Our migration from our old fileservers to our new fileservers has been a slow process that's hit some rough spots. Still, we've hit a distinct point that I want to mark: this past week we reached the point where we did 'zpool destroy' on one old fileserver's old pools and powered down its backend disks.

While we can migrate rapidly when we need to, our decommissionings usually go slowly. Unless we need the rack space or the hardware for something, we mostly leave old servers and so on running until they get annoying for some reason. This makes the whole thing a gradual process, instead of the big bang that I expect some people have. In our case we actually started losing bits of the old fileserver environment almost a year ago, when we started removing bits of our old test environment. More recently we used our hot spare fileserver as a hardware donor during a crisis; we're unlikely to replace it, although we theoretically could.

(In fact we decommissioned this particular fileserver mostly because it was getting annoying. One of the disks in one of its backends failed, causing us to get plaintive email about the situation, so we decided that we wanted to power off all of the remaining disks to preserve them as potential future spares.
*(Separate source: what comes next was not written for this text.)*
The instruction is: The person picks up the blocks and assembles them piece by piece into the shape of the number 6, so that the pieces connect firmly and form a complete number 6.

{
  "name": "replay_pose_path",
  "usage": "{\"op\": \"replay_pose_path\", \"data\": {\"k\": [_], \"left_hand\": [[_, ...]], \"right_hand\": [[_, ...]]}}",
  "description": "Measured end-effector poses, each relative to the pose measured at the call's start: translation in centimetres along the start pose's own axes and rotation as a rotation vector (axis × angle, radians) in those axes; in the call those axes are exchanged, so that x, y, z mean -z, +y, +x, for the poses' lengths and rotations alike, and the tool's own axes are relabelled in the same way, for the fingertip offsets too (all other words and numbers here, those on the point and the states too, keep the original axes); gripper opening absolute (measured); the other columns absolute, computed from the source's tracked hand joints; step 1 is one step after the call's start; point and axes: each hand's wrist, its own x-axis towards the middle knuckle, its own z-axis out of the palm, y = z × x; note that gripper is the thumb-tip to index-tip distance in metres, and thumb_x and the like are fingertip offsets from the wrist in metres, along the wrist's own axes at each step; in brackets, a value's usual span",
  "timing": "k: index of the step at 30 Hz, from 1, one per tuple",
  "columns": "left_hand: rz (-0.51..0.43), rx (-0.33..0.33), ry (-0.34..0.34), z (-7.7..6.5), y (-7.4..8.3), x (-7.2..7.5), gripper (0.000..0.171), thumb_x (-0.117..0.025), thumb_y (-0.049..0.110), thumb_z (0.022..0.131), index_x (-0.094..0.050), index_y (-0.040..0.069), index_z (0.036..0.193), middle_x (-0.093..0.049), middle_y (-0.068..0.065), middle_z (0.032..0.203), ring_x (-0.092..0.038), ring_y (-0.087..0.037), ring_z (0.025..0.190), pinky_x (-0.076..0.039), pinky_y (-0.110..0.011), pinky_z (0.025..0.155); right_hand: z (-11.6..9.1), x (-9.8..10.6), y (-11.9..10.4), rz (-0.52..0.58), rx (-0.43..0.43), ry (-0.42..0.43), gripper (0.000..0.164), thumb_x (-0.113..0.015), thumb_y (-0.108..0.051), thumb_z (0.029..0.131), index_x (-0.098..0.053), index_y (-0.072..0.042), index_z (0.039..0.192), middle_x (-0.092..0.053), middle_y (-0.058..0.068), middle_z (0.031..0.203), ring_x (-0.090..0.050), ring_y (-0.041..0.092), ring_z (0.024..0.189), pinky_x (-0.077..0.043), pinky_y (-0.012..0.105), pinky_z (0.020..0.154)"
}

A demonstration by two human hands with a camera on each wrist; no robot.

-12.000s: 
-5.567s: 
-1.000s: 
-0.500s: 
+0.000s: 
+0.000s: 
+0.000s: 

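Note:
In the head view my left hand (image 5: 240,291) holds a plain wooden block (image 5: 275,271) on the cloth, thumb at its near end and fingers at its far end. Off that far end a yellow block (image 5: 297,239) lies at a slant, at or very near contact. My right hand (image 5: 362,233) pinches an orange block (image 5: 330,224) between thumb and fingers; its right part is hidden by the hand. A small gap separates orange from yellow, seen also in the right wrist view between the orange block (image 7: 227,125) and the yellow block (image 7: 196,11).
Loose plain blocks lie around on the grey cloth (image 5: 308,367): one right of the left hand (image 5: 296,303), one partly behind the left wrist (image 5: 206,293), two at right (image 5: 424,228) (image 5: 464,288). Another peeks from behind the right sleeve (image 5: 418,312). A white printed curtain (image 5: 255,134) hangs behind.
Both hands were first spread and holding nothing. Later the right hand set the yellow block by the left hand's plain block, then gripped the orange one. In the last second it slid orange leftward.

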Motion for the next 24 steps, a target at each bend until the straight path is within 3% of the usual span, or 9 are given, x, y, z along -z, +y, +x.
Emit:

Destroying the pools instead of just exporting them insures that the disks won't be seen as still in use by a ZFS pool if we reuse them later.)

On the one hand, this is a trivial step and the fileserver had already had its last filesystems migrated a week or so before this (and we've destroyed some migrated filesystems for various reasons, which is far more irreversible than 'zpool destroy'). On the other hand, it simply feels significant. In a way, it makes the whole thing real; we've decisively torn down what used to be a production fileserver. I can now really believe in a relatively near future where we have no Solaris 10 machines any more.

(It won't be an immediate future; given recent issues all remaining filesystem migrations to the new fileservers are probably on hold until January. In general we try not to do too much in late November and early December due to the university's long holiday around Christmas and the end of the year.)

Written on 16 November 2014.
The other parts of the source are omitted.